_PROMPT_
Your answer should consist of every line from the records that holds the string "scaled".

(Extracted data entries)
Start of Block

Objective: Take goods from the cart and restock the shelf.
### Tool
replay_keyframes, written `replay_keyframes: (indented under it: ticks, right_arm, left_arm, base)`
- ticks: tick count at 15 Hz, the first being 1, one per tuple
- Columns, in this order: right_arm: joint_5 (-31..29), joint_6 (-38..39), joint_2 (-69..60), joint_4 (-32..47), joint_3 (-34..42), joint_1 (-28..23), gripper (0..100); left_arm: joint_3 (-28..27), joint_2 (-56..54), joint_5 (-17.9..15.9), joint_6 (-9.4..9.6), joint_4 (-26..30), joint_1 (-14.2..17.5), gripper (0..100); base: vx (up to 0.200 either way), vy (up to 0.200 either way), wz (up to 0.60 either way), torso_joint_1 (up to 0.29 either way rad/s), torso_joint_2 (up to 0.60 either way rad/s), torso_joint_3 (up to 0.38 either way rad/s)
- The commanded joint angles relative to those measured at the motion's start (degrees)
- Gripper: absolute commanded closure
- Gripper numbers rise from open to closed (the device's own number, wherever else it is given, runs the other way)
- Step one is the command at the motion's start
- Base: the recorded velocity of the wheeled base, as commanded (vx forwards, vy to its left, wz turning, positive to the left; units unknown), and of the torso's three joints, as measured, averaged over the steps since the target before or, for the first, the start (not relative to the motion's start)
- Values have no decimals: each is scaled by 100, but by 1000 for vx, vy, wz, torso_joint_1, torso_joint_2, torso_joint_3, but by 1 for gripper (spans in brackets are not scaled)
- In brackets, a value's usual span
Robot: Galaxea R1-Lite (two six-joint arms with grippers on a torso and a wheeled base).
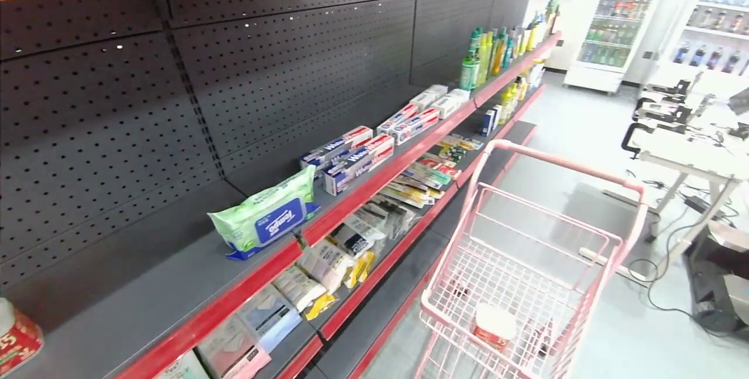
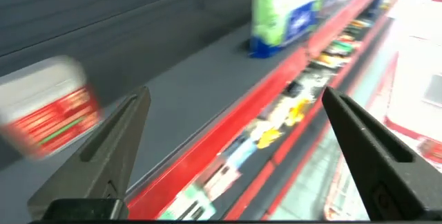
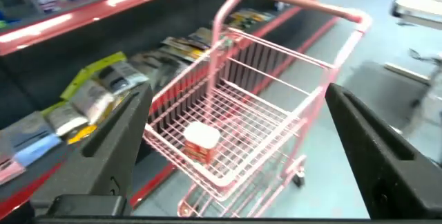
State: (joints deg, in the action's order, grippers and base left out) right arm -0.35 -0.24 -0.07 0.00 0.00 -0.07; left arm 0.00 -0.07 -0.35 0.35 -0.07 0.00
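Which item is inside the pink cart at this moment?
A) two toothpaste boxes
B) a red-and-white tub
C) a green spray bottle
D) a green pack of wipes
B: a single red-and-white tub sits on the wire floor of the pink cart, while the green wipes pack and the toothpaste boxes lie on the shelf.
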Motion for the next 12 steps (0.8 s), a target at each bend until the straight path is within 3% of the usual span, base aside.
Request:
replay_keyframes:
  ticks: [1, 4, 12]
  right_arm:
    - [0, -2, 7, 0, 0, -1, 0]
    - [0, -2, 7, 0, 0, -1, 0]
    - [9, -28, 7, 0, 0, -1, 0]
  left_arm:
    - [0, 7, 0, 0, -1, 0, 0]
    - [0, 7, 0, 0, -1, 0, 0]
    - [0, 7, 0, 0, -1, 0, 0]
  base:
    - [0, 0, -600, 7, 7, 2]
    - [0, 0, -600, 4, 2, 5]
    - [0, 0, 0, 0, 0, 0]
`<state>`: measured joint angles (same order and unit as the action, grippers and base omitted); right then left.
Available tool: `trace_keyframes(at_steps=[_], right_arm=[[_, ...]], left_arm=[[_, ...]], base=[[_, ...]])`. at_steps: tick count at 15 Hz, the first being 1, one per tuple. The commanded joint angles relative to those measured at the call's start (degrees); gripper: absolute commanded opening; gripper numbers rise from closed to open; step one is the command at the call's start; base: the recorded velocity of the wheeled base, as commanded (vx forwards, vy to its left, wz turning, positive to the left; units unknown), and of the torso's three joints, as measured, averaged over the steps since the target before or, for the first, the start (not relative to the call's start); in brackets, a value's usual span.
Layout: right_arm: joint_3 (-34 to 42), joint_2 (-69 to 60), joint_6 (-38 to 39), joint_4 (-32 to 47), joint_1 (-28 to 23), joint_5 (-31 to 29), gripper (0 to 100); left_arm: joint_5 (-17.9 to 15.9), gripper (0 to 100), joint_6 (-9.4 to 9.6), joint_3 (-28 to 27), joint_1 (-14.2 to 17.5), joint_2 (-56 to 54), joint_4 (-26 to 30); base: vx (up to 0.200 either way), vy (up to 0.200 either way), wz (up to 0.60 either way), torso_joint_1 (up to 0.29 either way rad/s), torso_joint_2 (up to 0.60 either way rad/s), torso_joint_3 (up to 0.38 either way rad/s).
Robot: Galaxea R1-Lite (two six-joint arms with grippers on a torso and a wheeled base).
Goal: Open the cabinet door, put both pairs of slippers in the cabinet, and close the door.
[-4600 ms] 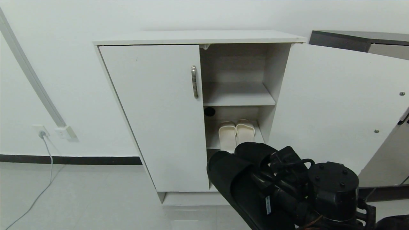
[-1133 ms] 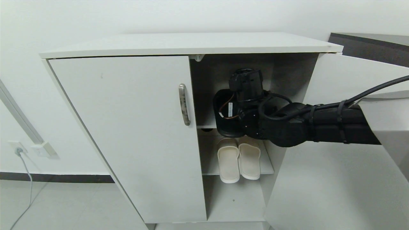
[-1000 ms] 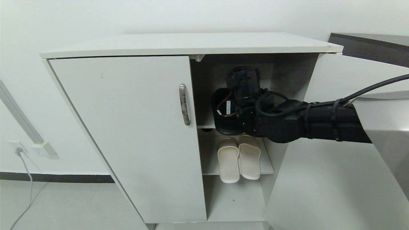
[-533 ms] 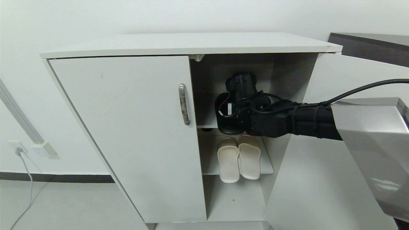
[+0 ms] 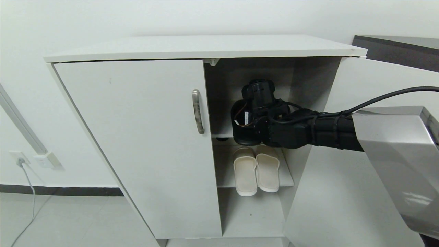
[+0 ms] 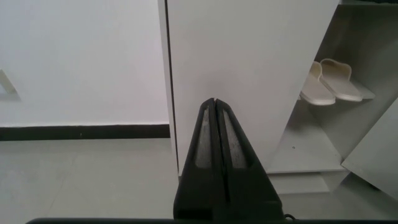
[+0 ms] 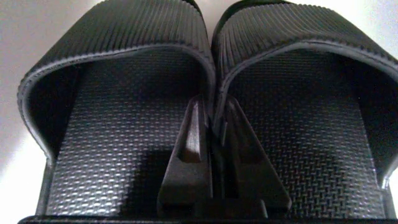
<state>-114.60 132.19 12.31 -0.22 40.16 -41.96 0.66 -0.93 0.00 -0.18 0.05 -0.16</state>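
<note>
Two black ribbed rubber slippers [image 7: 124,130] sit side by side in your right gripper [image 7: 216,115], whose fingers are clamped on the pair's two touching inner walls, where the footbeds meet. From the head camera you see them inside the white two-door cabinet [image 5: 205,46], at the upper shelf [image 5: 219,133], heels near its front edge. Whether the soles rest on the board you cannot tell. One shelf below lies the cream pair of slippers [image 5: 256,173], and the right-hand door [image 5: 329,192] stands wide open beside your arm. Your left gripper [image 6: 215,109] is pressed closed on nothing, out in front of the closed left door [image 6: 249,56].

Expect the black pair to be light and soft: the walls probably flex under the pinch, so the outer edges may sag or splay. The patterned footbeds look grippy, not slick. Keep your hold on the doubled inner walls, since a single strap would likely fold. Nothing here looks fragile, though a heel overhanging the shelf could catch the door.
</note>
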Motion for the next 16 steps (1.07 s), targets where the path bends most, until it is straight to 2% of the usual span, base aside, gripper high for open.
trace_keyframes(at_steps=[1,16], right_arm=[[0.0,-0.4,0.0,-0.1,0.1,-0.1,0],[0.0,-1.0,-0.2,-1.5,0.4,-0.4,0]], left_arm=[[0.0,0,-0.04,0.0,0.0,0.0,0.0],[0.7,0,-0.13,0.0,0.0,0.0,0.0]], base=[[0.000,0.000,0.00,0.000,0.00,0.000],[0.000,0.000,0.00,0.000,0.00,0.000]])
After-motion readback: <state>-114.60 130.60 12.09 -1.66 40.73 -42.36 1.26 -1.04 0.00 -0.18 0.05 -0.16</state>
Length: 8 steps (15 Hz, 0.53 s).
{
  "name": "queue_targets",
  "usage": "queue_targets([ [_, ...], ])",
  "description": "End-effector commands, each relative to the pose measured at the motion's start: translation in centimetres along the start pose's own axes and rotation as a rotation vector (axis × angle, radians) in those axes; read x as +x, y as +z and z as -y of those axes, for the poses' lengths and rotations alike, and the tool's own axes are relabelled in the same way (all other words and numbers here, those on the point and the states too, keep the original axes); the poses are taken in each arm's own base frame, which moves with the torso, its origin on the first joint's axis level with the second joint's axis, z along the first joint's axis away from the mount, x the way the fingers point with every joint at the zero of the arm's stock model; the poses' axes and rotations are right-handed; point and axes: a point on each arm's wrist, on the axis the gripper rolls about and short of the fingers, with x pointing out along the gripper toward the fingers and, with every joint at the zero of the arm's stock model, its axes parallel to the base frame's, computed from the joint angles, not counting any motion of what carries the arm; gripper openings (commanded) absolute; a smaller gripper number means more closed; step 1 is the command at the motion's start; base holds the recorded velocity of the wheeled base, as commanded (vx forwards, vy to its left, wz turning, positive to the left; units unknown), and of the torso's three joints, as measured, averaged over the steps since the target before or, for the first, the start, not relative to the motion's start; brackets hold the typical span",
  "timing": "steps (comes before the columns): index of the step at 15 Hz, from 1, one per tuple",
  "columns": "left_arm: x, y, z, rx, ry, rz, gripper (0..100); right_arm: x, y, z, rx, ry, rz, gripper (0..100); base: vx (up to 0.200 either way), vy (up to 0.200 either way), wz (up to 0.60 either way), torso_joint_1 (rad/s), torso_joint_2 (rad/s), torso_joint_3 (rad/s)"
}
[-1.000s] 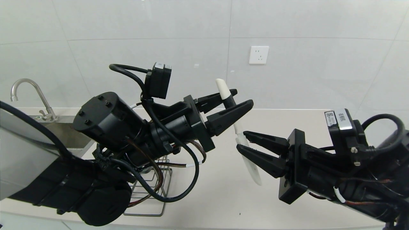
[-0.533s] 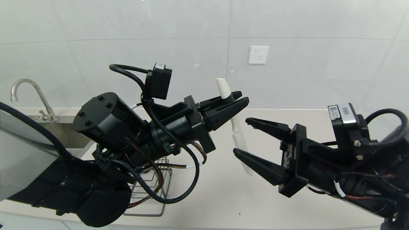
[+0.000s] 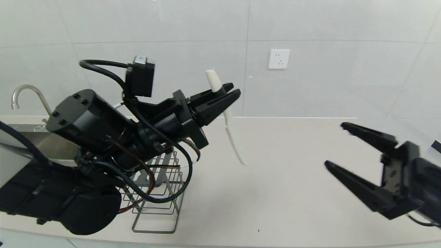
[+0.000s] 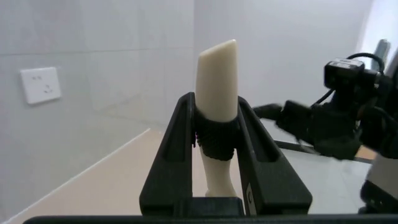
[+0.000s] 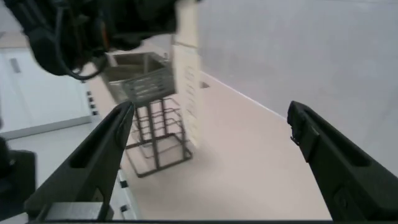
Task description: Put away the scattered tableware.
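Observation:
A white knife (image 3: pixel 230 127) with a cream handle and serrated blade hangs blade-down above the counter. My left gripper (image 3: pixel 223 93) is shut on its handle, well above the wire rack (image 3: pixel 162 203). In the left wrist view the cream handle (image 4: pixel 217 81) sticks up between the gripper's two black fingers. My right gripper (image 3: pixel 339 145) stands open at the right, apart from the knife, with nothing between its fingers. In the right wrist view the right gripper (image 5: pixel 211 137) frames the knife (image 5: pixel 188 74) and the wire rack (image 5: pixel 152 118) farther off.
A beige counter (image 3: pixel 293 193) runs along a tiled wall with a socket (image 3: pixel 279 59). A sink with a curved tap (image 3: pixel 27 96) lies at the far left behind the rack.
The right gripper let go of the knife blade, opened wide and drew back to the right. The left gripper closed on the handle and carried the knife up and to the left.

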Motion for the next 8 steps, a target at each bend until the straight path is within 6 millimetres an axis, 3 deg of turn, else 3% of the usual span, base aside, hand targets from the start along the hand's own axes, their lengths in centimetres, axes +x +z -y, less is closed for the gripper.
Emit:
queue_targets([
  [1,-1.8,2.9,-0.6,0.064,0.050,0.048,0,-7.7,4.0,-0.9,-0.181,-0.231,0.185,100,0.000,0.000,0.00,0.000,0.00,0.000],
  [2,-2.2,3.5,-0.8,0.075,0.068,0.049,0,-9.2,4.7,-2.0,-0.205,-0.249,0.218,0,0.000,0.000,0.00,0.000,0.00,0.000],
  [6,-3.0,5.7,0.1,0.117,0.072,0.076,0,-15.6,3.2,-7.5,-0.234,-0.357,0.185,0,0.000,0.000,0.00,0.000,0.00,0.000],
  [7,-3.1,5.8,0.1,0.121,0.073,0.077,0,-15.9,3.2,-7.8,-0.239,-0.362,0.188,0,0.000,0.000,0.00,0.000,0.00,0.000],
  [8,-3.4,6.8,0.6,0.149,0.077,0.071,0,-17.6,2.8,-9.8,-0.252,-0.402,0.176,0,0.000,0.000,0.00,0.000,0.00,0.000],
])
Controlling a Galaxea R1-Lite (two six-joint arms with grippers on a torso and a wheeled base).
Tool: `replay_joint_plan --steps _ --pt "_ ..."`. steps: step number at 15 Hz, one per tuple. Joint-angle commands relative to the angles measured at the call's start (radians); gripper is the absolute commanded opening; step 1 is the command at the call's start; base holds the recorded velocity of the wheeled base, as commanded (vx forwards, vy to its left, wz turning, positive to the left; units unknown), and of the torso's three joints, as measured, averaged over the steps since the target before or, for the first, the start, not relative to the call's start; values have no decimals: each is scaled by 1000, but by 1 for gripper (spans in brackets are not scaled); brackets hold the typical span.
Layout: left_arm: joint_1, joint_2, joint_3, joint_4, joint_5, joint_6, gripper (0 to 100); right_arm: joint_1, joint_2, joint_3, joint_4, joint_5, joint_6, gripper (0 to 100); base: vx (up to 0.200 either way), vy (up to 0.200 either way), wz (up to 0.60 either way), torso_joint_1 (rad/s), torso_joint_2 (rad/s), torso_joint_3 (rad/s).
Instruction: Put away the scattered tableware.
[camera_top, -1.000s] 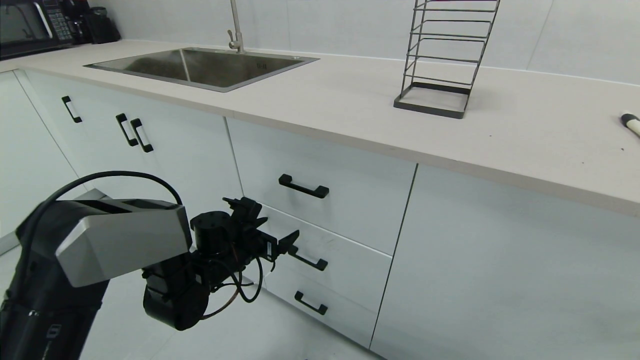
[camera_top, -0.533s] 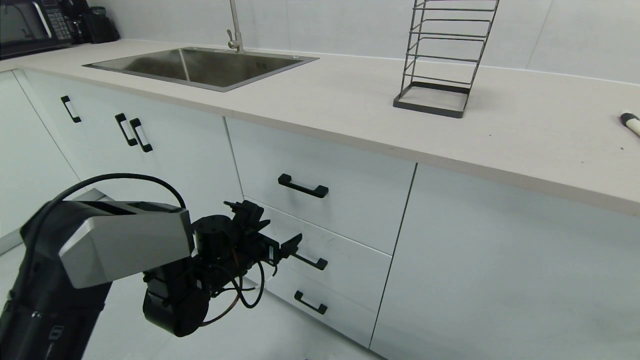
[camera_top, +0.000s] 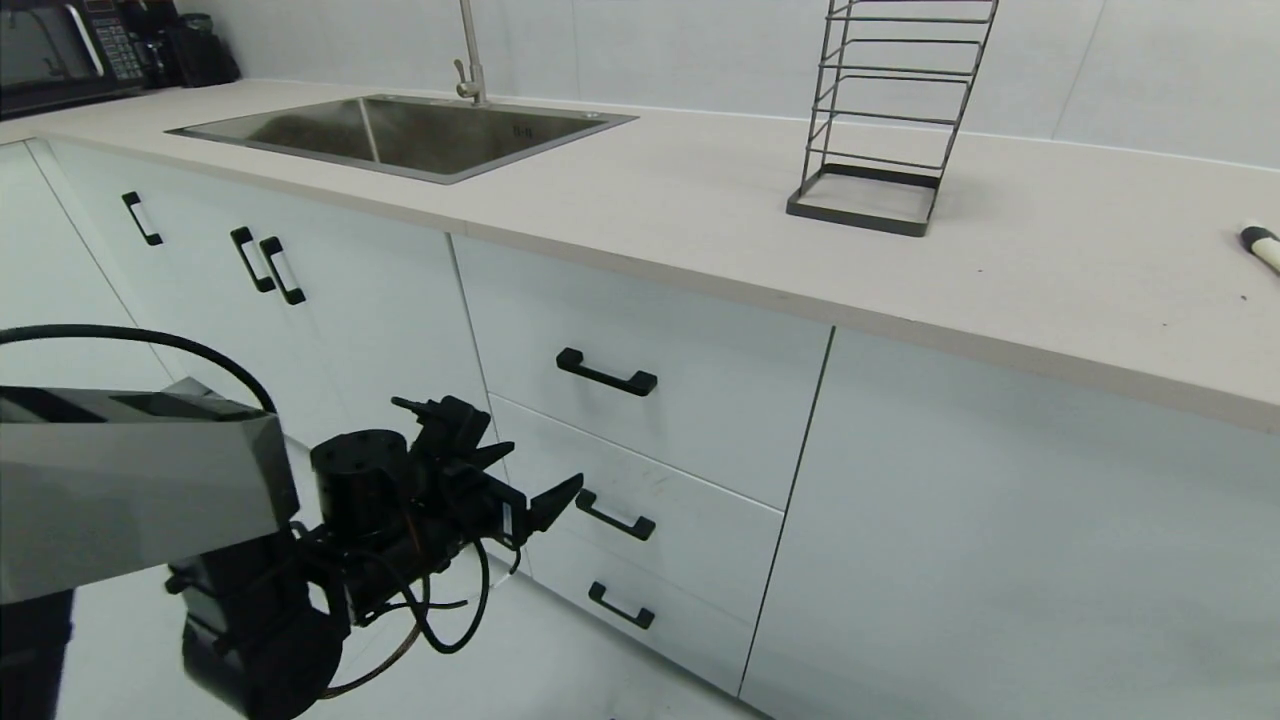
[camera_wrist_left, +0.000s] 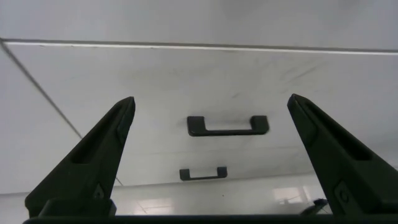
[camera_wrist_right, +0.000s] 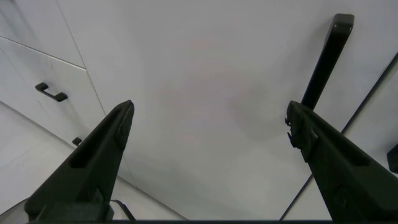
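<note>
My left gripper (camera_top: 556, 497) hangs low in front of the white drawer stack, open, its fingertips just left of the middle drawer's black handle (camera_top: 615, 517) and apart from it. In the left wrist view the open gripper (camera_wrist_left: 211, 102) frames that handle (camera_wrist_left: 227, 125), with the bottom drawer's handle (camera_wrist_left: 203, 173) beyond. All three drawers are shut. A cream utensil with a black end (camera_top: 1262, 246) lies at the counter's far right edge. My right gripper (camera_wrist_right: 211, 109) is open and empty, facing a white cabinet door with a long black handle (camera_wrist_right: 326, 62).
A wire dish rack (camera_top: 880, 110) stands on the beige counter (camera_top: 700, 220), right of the steel sink (camera_top: 400, 130) and its tap. A microwave (camera_top: 60, 45) sits at the far left. The top drawer handle (camera_top: 606, 373) is above my left gripper.
My left arm has drawn back to the left, taking the gripper's tips off the middle drawer handle. The drawer stays shut.
</note>
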Motion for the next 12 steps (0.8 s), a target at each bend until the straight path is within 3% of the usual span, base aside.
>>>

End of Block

_ANSWER BELOW_
- Values have no decimals: each is scaled by 100, but by 1000 for vx, vy, wz, torso_joint_1, torso_joint_2, torso_joint_3, but by 1 for gripper (spans in brackets are not scaled)
Tool: `replay_joint_plan --steps _ --pt "_ ..."`. steps: step number at 15 Hz, one per tuple. Joint-angle commands relative to the angles measured at the call's start (radians); gripper is the absolute commanded opening; step 1 is the command at the call's start; base holds the recorded velocity of the wheeled base, as commanded (vx forwards, vy to its left, wz turning, positive to the left; units unknown), and of the torso's three joints, as measured, averaged over the steps since the target before or, for the first, the start, not relative to the call's start; values have no decimals: each is scaled by 1000, but by 1 for gripper (spans in brackets are not scaled); brackets hold the typical span.

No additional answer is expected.